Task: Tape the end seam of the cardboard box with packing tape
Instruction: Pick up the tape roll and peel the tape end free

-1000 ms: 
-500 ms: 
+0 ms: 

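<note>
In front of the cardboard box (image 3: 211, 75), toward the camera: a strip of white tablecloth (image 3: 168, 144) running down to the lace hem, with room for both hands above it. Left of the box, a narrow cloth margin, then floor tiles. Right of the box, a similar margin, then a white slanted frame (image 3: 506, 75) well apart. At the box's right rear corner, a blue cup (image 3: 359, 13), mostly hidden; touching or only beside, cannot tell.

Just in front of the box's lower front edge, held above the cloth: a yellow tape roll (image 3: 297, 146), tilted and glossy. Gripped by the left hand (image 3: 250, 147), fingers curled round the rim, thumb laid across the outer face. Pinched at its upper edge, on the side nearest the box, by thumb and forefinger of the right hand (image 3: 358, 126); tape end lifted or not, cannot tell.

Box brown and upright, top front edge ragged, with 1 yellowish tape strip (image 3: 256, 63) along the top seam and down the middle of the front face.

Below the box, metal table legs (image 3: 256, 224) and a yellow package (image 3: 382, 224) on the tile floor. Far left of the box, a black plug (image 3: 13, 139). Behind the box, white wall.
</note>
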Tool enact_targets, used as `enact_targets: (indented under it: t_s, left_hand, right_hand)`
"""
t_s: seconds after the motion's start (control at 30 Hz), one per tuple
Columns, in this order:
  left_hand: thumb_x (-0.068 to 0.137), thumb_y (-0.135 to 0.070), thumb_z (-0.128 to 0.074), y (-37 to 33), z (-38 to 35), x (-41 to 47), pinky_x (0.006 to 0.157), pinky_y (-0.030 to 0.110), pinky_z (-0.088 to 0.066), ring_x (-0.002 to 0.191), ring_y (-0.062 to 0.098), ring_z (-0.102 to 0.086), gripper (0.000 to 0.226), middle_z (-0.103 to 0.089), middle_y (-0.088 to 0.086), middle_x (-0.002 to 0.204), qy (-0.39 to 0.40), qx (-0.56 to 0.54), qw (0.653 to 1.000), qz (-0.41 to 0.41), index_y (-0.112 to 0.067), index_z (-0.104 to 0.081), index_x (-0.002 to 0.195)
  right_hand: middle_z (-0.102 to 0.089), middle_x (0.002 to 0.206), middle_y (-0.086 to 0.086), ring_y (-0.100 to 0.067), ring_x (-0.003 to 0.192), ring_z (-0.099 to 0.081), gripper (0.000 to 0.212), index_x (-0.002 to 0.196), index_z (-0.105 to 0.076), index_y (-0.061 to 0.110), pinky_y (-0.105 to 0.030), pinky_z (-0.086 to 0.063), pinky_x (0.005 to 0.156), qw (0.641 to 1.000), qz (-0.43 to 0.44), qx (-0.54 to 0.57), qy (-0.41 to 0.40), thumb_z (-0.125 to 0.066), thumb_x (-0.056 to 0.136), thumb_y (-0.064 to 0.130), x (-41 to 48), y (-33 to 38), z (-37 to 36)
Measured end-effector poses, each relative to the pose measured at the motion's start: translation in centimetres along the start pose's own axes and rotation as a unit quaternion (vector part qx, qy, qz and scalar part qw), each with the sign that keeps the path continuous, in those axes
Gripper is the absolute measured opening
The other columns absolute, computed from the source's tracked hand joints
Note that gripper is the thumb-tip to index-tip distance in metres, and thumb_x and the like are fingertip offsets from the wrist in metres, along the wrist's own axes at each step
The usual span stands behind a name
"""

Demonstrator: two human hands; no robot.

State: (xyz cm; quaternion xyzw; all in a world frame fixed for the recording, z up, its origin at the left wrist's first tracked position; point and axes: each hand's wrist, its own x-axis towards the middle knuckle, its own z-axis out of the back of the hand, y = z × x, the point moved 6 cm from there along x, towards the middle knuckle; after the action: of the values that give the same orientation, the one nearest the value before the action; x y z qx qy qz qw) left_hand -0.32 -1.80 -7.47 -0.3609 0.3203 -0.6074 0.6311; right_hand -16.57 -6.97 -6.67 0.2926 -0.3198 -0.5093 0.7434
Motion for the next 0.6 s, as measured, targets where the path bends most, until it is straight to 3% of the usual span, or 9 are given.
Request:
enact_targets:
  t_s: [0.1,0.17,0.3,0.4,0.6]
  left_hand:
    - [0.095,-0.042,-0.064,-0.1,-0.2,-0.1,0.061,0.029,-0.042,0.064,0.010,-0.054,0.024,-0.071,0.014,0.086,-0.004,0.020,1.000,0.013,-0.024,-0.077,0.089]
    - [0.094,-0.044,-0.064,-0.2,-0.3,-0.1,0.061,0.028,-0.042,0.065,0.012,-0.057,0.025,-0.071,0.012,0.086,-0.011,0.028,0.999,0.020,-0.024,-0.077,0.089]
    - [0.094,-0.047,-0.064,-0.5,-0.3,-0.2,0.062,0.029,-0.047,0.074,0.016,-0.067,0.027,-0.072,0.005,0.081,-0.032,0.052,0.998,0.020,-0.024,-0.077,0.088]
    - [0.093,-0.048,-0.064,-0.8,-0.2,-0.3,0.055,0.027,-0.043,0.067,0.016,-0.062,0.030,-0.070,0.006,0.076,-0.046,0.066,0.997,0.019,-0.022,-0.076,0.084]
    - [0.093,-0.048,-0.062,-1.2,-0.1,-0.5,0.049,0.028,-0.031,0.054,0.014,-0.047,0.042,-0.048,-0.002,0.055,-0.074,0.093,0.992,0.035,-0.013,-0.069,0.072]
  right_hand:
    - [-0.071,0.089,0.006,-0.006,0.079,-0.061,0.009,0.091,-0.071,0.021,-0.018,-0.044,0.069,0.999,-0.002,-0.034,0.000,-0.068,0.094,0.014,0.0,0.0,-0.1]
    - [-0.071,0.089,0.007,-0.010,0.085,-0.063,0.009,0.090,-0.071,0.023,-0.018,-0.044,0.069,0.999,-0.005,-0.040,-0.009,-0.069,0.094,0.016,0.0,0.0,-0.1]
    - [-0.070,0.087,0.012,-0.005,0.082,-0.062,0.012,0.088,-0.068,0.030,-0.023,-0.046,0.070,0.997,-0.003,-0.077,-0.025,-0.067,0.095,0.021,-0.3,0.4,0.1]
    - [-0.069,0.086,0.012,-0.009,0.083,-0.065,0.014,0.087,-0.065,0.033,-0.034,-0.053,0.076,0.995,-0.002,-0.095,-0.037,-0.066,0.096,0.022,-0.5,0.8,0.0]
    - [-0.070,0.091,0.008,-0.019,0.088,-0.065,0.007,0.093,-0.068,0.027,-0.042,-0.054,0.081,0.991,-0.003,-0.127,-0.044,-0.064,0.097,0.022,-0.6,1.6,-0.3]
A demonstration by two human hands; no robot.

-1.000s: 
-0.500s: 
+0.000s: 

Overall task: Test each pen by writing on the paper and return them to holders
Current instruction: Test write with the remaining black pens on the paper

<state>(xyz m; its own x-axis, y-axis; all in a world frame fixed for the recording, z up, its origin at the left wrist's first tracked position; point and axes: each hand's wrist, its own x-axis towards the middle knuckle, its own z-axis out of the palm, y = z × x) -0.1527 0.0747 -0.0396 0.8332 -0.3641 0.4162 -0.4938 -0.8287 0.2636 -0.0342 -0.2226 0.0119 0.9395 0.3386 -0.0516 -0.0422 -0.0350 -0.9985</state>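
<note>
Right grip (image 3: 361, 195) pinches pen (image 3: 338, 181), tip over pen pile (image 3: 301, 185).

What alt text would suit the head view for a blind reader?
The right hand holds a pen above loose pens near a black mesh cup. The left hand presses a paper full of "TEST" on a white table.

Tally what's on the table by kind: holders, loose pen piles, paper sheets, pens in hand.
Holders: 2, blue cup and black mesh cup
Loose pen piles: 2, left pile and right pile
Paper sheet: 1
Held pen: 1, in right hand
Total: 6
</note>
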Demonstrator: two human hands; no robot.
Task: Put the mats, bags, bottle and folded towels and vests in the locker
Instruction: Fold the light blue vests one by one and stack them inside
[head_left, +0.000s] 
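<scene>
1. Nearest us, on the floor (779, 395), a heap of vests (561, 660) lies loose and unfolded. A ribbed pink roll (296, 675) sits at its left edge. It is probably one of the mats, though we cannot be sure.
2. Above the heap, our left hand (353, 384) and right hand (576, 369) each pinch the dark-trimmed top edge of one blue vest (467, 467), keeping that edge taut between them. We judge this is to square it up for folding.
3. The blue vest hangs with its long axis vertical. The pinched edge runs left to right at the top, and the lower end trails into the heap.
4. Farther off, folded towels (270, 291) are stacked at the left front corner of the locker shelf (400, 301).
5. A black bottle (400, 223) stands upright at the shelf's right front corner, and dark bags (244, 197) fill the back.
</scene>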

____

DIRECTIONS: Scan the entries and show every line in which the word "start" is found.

ANSWER TO THE EXERCISE:
t_s: seconds after the motion's start (control at 30 Hz), one per tuple
Measured end-effector poses, each relative to the pose measured at the motion's start: translation in centimetres along the start pose's own axes and rotation as a unit quaternion (vector part qx, qy, qz and scalar part qw), each with the sign that keeps the path continuous, in those axes

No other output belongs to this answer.